In short, greenwashing involves misleading the public about a brand’s commitment to the environment. Responsible PR professionals know well the risks of greenwashing: negative publicity, trending on Twitter for all the wrong reasons, severe brand and reputational damage, and a loss of confidence and trust from investors and stakeholders.
Communications around sustainability should seek to avoid generic terms like “eco-friendly” and “green”, and instead define in clear terms what the business is doing to improve its impacts on the planet. For any environmental claim, transparency is crucial. Reporting on environmental impacts is key, and compliance-level changes should never be promoted as more than what they really represent.
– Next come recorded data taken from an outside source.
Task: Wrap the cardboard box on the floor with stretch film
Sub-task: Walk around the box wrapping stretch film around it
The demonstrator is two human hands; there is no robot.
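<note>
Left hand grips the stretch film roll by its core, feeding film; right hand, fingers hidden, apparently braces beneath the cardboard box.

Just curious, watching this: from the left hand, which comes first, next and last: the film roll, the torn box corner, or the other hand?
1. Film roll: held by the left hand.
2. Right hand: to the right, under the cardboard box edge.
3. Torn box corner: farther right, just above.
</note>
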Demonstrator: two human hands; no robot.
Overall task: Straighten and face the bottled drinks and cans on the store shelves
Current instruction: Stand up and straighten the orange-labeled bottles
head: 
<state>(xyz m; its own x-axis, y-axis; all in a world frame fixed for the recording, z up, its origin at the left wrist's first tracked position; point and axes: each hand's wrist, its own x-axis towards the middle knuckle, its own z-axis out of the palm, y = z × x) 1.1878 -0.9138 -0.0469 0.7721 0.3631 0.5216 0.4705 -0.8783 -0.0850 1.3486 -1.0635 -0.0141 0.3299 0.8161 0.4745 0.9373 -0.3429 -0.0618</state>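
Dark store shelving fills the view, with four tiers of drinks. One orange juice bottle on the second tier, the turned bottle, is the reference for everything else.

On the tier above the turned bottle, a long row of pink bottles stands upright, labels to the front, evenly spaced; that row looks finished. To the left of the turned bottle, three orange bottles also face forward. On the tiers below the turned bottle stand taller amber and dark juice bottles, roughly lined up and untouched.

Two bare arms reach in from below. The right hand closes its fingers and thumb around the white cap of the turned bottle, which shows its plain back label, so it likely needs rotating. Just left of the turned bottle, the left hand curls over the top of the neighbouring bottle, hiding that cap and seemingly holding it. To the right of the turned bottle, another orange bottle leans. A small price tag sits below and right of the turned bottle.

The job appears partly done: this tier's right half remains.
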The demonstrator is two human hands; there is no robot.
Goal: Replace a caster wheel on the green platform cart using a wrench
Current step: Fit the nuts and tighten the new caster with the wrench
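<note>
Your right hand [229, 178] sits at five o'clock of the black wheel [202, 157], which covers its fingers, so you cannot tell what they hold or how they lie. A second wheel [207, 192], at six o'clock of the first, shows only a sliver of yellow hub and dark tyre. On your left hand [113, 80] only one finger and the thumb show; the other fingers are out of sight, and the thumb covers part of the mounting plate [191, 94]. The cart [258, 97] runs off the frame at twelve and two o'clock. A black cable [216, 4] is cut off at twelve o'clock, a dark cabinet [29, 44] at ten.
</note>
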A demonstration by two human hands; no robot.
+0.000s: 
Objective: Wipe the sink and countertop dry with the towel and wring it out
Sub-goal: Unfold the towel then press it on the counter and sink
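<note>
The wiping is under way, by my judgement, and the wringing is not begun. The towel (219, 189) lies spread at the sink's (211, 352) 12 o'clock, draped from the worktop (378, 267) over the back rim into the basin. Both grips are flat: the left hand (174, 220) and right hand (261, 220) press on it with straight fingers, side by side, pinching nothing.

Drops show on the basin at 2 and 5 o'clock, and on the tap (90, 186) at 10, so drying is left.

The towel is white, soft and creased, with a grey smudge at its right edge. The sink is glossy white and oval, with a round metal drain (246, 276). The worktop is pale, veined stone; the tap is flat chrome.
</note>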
Where an in-house marketer may feel pressure to develop materials that promote their company in a ‘green’ light, an external PR agency will seek to guard its own reputation and the CIPR membership of its staff through diligence in sustainability communications. We can ask the difficult questions of C-level executives – before they are asked by a journalist or a customer.
Appointing external PR practitioners whose job is to be aware of current affairs, as well as the landscape of the national and business press, means gaining a truer perception of what your messaging to the media and your customers should really contain. A strategic PR plan will include provision for how each step in the transition is communicated and amplified, seeking positive and appropriate media coverage that builds trust and understanding.
Embracing new ways of thinking and doing
Restoring our Earth means innovating for powerful change. Brands that have invested in developing emerging technologies or drastically changing their ways of working will lead this charge.
However, without credibility and brand presence, all this innovation will translate into scant results for the planet. Whether your business is ahead of the curve, or still catching up, PR has an incredibly important role to play in the perception and adoption of change.
For large companies in professional services, fast moving consumer goods or industrial sectors, it is unlikely that these changes will happen overnight. For brands in transition, careful and intelligent communication is especially key. Your PR strategy should include provision for building trust at every step in your business’ unique pathway to sustainability.
For those brands that have made significant investments in becoming more sustainable, there is a different challenge: to rise above the noise and ‘green fatigue’ created by competitors. The brands that fare well in 2021, no matter what point they are at in their transition, will be the ones that value the power of communication.